As someone whose life has been impacted by both, movies and the English language, putting those two elements together in an editorial note brings joy to my heart and a big smile to my face. I’ve learned new words and vocabulary from gangsters, practiced my pronunciation with cops and detectives and I definitely fell in love with English as main characters of movies were falling in love on screen.

The seventh art, as Italian film theoretician Ricciotto Canudo baptized the process of movie-making back in 1911, became a mainstay in my home from early on and has remained as such through my adulthood. Canudo argued that cinema was a new art, “a superb conciliation of the Rhythms of Space (the Plastic Arts) and the Rhythms of Time (Music and Poetry)”, a fusion of the five ancient arts: architecture, sculpture, painting, music and poetry. He later tagged dance as the sixth precursor, making cinema the seventh art.

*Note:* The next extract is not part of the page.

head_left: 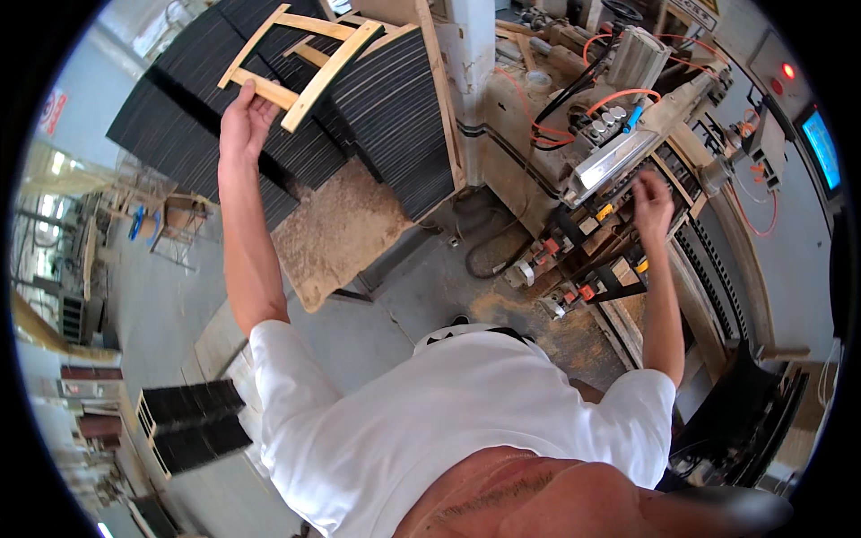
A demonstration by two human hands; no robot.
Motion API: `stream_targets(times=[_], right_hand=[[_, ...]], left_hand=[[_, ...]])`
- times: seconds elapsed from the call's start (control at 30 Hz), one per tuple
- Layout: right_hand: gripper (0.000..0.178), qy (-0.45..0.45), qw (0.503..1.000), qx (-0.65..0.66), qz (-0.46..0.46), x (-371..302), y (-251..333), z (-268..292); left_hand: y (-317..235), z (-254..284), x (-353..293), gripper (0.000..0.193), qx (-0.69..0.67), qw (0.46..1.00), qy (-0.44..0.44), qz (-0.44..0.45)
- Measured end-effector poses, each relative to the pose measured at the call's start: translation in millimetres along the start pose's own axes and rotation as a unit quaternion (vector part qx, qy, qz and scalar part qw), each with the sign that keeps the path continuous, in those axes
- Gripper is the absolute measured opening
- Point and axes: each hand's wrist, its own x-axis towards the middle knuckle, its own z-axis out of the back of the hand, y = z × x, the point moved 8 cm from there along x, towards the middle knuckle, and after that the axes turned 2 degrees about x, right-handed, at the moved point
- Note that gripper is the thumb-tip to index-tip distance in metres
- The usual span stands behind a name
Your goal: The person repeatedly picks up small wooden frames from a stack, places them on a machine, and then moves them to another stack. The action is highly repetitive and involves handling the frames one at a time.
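Note:
My left hand (247, 125) is raised at the upper left, its fingers closed round one crossbar of a light wooden frame (334, 75). The frame has two gently curved side rails joined by crossbars, with a dark edge along the rails. Behind it rise tall stacks of dark-edged curved pieces (399, 108). At the right, my right hand (654, 208) reaches in at a machine (614, 166) with a shiny metal bar, its fingers curled close to the wooden and metal parts below that bar. Whatever those fingers may hold cannot be made out.
A dusty wooden board (336, 238) lies below the stacks. Clamps with red and yellow parts (547, 251) stick out from the machine, with orange air hoses (623, 94) above. A lit blue screen (820, 148) stands far right. Another dark stack (197, 426) is at the lower left.

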Motion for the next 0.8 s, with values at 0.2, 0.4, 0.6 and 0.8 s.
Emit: stream_targets(times=[0.2, 0.4, 0.6, 0.8], right_hand=[[0.016, 0.064, 0.990, -0.026, -0.124, -114, 10, -52], [0.023, 0.004, 0.957, 0.033, -0.288, -205, -63, -23], [0.022, -0.029, 0.973, -0.052, -0.225, -205, -21, 35], [0.025, 0.010, 0.926, -0.377, -0.003, -143, 143, 162]], left_hand=[[54, -9, 102, 0.029, 0.103, 0.988, 0.053, 0.104], [45, -42, 89, 0.050, 0.388, 0.918, -0.007, 0.075], [-41, -83, 15, 0.034, 0.373, 0.895, -0.106, -0.218], [27, -171, -140, 0.046, 0.198, 0.920, 0.060, -0.334]])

Never underestimate the impact that movies can have on a person, as I clearly remember the first time I watched both “The Godfather” and “The Godfather Part II” on back-to-back viewings as a teenager while wanting to understand what the actors were saying. Later on, following Al Pacino’s and Robert De Niro’s careers, I discovered “Scarface” and “Goodfellas”, which had the gangster theme in common with the two aforementioned movies. Since the main characters in 3 out of 4 of those movies were U.S. immigrants of Italian descent, they spoke in English with heavy Italian accents, even using Italian words mixed in with English words; this, along with the inflection of the Italian-American New York accent, was put front and center in those movies (“Scarface” had Pacino speaking English with a thick Cuban accent), which made me want to widen my horizons and learn about different types of accents within the United States.

I learned to appreciate the way the actors spoke while giving their performances and came to dislike the dubbed versions of movies to Spanish. In my eyes, a major part of an Academy Award-winning actor’s performance came out through his voice, and it could never be matched or equaled by a voice actor locked in a recording booth while dubbing Pacino’s or De Niro’s voice in some studio for Spanish-speaking audiences that were, either too lazy to read subtitles or too indecisive about wanting to learn how to speak and understand English.

For me, that was the turning point in my life and movies, along with music, became the driving forces behind my constant thirst for more and more knowledge about that beautiful language that became a passion in my life, the English language.

Now, through the magic of technology, there’s a full catalogue of movies that people can access without ever leaving their homes. Thanks to paid services such as Netflix, Amazon, Hulu and even Disney Plus, along with free streaming services all over the Internet, people can watch any movie or t.v. show (past or present) that they desire, while expanding and enriching their cultural horizons through English.

In KOE, we take pride in the fact that people get to practice their listening skills through our Listening workshops and through the Listening Practices app that our platform offers. You can pick up a lot if your hearing is acute enough, but nothing will beat the interaction that you can have with other people while talking in a language other than your native one. That’s the advantage that KOE gives everyone through its monitoring sessions and workshops.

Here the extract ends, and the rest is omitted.